私が10年で父に教わったことを、1件、1件心をこめて家造りをしていくことが、亡き父への供養になればと今は思っている。
父がよく言っていた。
「木の家はいい木を使いメインテナンスをすれば30年でも50年でももつ。古くからの木造建築は何百年ももっているだろう。」
その通りだと思っている。
跡継ぎとして
先ほども述べたとおり、建築は男の仕事だとずっと思っていた私にとって、始めはつまらなく感じていた。
しかし、辞めてしまおうと思うと、私に家造りをさせようとする神様がいらっしゃっるのか、どんどん仕事が増え辞められなくなってくる。
とても不思議だった。
これは木の神様がいて、祖父や父の家を守りなさいと言っているのだと感じた。
悩んでいたらある人に言われた。「DNAはきちんと受け継がれているのだから、きっとむいているから続けなさい。」私は救われた気がした。
逃げるのはやめた。
父の偉大さに逃げていたのだったが、初めから上手くできる人はいないと思い直し、少しずつ頑張ろうと決意した。
それから父とともに一生懸命仕事を始めた。
とても楽しくなった。
建築は今や男の人だけの仕事ではないと仕事をやっていくうちに思い始めた。
その父が亡くなった今、さらに家造りへの思いは強くなった。
木の家大好き
父とともに家造りをしてきて今感じていることは、やはり日本人は、終の棲家は木の家なのではないかということだ。
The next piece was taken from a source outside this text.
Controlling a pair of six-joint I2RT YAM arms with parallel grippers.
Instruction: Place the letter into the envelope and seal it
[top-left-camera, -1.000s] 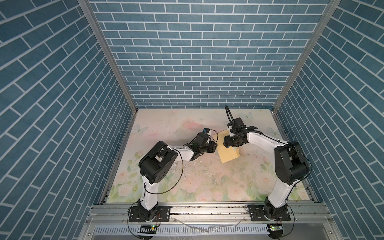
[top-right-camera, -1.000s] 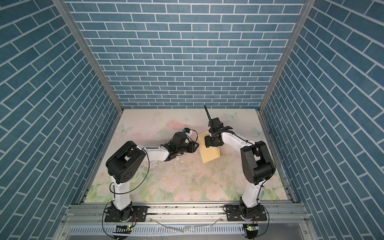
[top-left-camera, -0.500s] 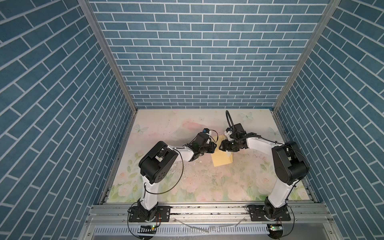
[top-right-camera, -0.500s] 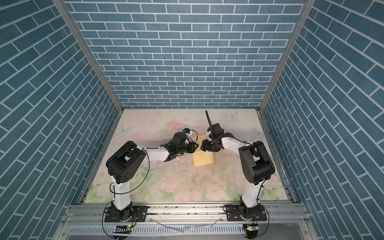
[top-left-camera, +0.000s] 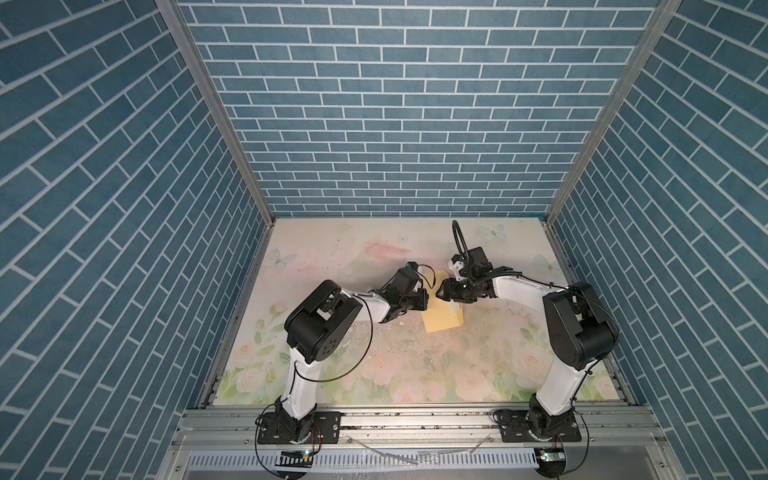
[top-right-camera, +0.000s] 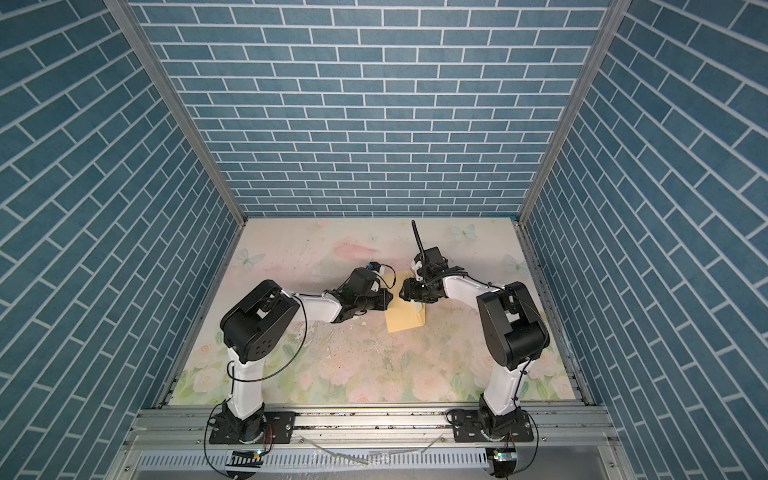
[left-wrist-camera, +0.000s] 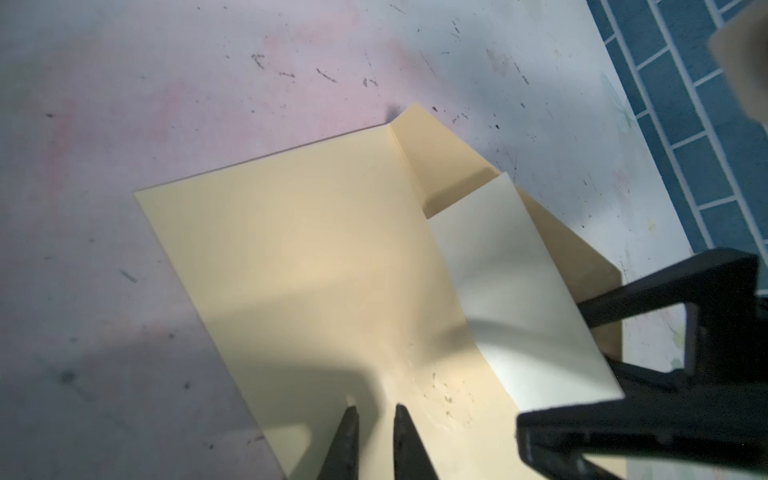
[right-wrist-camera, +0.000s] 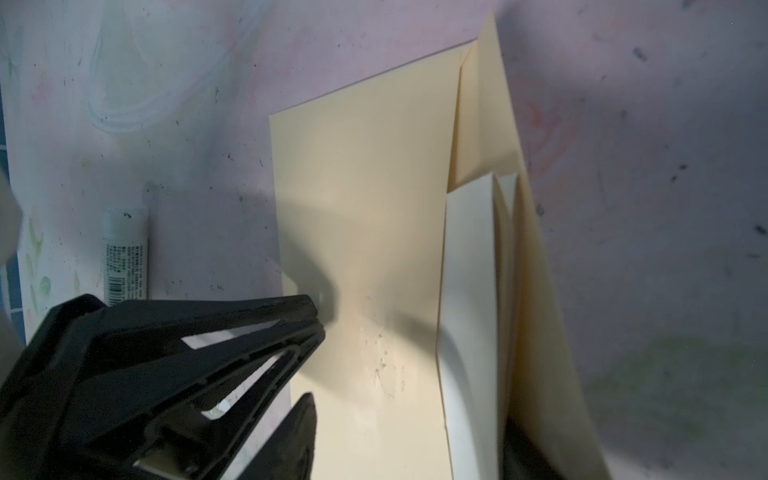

私自身もそうだったように、最初新築するときは新建材を使った洋風なおしゃれな家や、RCなどのモダンな家を思い描く。
しかし、本当に安らげて落ち着く家は、木の家ではないだろうか。
日本建築の歴史が物語るように、日本人は、木造建築の中で暮らしてきた。それが、千年あまりも続いたのは、偶然ではなく、日本という風土や、日本人の気質が木の家が1番だと思ったからだろう。
なぜ木の家に魅せられるのか、子供たちと一緒にもっともっと考えたくて調べることにした。